RUN OZI RUN
E.E. Cummings der ki;” Seni diğerlerinden farksız yapmaya bütün gücüyle gece gündüz çalışan bir dünyada, kendin olarak kalabilmek, dünyanın en zor savaşını vermek demektir. Bu savaş bir başladı mı, artık hiç bitmez!.. Anlamlı ve coşkulu bir yaşam için Savaşçı kitabında böyle bir savaştan söz ediyoruz.”
Savaşçı kitabını okumaya başladığımda zihnime kazınan, sanırım ilk an analdım bu kitap da kendimi bulacağımı…
“Savaşçı” kelimesinin etimolojik olarak Farsça kökeni; Cengâver yani cenk-aver anlamına gelmektedir.
Sana ne hissettiriyor derseniz? Mücadeleci ruh derim, kendi hür iradesi olan, bunun için mücadele edecek gücü özünde bulan kişi derim.

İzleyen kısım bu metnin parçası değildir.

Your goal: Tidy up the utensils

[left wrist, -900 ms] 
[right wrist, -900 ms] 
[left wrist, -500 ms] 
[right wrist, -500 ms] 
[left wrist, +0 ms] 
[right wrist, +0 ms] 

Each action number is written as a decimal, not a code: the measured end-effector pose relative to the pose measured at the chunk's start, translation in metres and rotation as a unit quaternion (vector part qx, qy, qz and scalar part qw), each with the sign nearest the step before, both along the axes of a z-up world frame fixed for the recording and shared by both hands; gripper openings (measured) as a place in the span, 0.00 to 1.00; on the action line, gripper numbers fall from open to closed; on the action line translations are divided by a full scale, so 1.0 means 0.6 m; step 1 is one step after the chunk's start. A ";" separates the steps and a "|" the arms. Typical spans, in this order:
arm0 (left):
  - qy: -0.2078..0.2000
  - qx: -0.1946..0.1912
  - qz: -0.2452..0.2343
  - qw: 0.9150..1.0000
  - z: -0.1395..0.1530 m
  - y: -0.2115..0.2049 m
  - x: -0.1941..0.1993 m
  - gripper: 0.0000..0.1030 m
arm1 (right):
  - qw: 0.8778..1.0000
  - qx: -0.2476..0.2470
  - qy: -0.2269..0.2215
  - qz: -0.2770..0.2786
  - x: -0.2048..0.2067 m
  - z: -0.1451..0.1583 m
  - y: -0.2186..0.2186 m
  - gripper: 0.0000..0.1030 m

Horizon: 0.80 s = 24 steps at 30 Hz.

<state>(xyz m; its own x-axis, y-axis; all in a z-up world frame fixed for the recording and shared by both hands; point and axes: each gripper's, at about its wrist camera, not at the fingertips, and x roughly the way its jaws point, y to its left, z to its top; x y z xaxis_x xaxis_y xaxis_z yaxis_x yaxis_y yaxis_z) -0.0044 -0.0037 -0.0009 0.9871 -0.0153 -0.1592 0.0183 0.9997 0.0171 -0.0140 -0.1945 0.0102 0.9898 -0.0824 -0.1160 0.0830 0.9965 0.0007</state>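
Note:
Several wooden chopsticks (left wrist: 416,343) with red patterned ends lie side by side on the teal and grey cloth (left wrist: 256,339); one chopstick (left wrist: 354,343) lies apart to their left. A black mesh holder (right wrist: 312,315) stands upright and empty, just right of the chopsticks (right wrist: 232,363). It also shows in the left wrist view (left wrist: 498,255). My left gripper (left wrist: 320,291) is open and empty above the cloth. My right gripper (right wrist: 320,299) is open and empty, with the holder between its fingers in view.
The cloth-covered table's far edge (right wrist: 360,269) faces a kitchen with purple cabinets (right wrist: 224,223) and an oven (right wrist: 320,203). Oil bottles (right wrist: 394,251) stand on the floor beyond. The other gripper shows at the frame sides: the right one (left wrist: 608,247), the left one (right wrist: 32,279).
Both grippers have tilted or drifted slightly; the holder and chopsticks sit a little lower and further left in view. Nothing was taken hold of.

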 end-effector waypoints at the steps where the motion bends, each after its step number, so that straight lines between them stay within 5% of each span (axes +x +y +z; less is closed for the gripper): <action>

Kimilerine göre kafamın dikine giden, ikna olmayan, muhalefet olan, “10 kişi aynı fikirdeyiz bizimki yanlış, seninki mi doğru” cümlelerine maruz kalan, biri olarak kendimi buldum. Keşke 20 yaşımda okuma fırsatım olsaydı bu kitabı, sezgilerim, reflekslerimin beni ittiği şeyleri, tereddütsüz uygulardım.
Buraya en büyük mücadelelerim den iki fotoğraf ekleyeceğim, biri profesyonel tarafım ile ilgili bir kare, gerçekleşeceğine yüzde 10 bile ihtimal vermediğin bir şey için yanına aldığın tutkun ve heyecanın ile tüm eforunu sarfetmen, sonucu karede:))

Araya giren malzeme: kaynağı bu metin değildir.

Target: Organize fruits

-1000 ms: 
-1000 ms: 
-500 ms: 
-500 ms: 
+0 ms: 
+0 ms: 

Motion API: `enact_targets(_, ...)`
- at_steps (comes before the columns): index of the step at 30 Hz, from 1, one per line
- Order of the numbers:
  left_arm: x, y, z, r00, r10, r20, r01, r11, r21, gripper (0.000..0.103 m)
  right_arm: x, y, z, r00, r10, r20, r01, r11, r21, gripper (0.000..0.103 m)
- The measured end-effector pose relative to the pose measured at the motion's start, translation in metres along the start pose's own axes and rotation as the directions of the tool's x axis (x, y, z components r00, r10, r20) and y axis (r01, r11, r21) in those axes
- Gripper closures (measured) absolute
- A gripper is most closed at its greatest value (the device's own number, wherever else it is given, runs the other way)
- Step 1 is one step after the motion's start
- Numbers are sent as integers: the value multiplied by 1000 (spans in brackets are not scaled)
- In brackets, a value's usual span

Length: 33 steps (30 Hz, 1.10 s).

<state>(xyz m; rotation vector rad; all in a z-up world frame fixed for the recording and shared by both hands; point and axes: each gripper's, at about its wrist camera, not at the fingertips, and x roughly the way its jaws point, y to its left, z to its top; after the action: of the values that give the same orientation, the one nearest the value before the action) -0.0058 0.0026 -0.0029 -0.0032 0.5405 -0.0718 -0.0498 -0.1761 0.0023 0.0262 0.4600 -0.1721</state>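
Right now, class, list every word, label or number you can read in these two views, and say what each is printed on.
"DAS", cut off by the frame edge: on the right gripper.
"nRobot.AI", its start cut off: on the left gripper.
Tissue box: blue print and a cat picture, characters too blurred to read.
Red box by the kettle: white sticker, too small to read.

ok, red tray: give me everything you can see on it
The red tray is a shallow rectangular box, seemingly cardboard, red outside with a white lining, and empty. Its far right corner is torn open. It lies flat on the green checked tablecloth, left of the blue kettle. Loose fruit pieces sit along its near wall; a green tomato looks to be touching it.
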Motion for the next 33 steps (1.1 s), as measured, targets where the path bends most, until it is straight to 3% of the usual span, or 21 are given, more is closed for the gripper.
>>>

Ve ikincisi; koşuya başladığımda ve kendime ikinci hedef koyduğum yarışa sabah 5 de uyanıp hafta sonu demeden antrenmanlarımı yaptım. İş ve özel hayatımdan vakit çalmamaya çalışma çabası içerisinde olduğum bu süreç de yarışıma 3-4 gün kala, hayatımın dengesini bozacak bir anı ile yüz yüze geldiğim anda, benim yapmam gereken, şu an ihtiyacım olan hayata devam etmek ama acaba metalim buna izin verecek mi diye düşündüm…
Eğer orada bırakırsam, işte o zaman düşecektim!
Ayvat Bendi’ne gidip bir deneme yaptım, benzer bir parkur ve daha önce sürelerim olan bir parkur, sabah emir olmasa gidebilir miydim bilmiyorum ama gittim sadece saate bastım ve koşmaya başladım, nabız pace hiçbir şey düşünmeden,
Koşarken canım daha çok acıyordu, canımın acısı sen şu an ne yapıyorsun diyordu bana…
Toprak zemin ayağım tökezledi, o anda içimdeki her şey çıktı sanki, önce çığlık attım sonra hıçkırarak ağlarken koşmaya devam ettim ….
Evet tökezlemiştim hem fiziksel hem ruhsal hem zihinsel hem tinsel olarak hepsi ile tökezleyip dengemi kaybetmiştim… Ağlıyorken koşabilmek mi, koşarken ağlayabiliyor olmak mı bana iyi geliyordu bilmiyorum ama o an acımı yaşarken var olmayı hissettim.
O andan önce acı varken ben yoktum sanki, acılar varoluşumu sorgulatıyordu…
Ama ben artık acı çeken bir insandım ve vardım buradaydım, andaydım…
Parkurun bitişi yokuş aşağı, kendimi öyle bir bıraktım ki sanki uçuyordum ve deriden öyle bir çığlık attım ki, 1 km uzaklıktaki arkadaşım emir çığlığımı duymuş… Parkur bitti, saate baktım 4,22 saniye daha iyi bir süre yapmıştım önceki denememden,
Kendime gülümsedim ve Run Ozi Run dedim.
Var olduğunu hissettiğin şeyi yapmaya devam ediyoruz kızım dedim…
Yarışım planladığımdan kötü, ama benim için Bursa’ya gelen arkadaşlarıma kürsüden selam vererek bitirdim.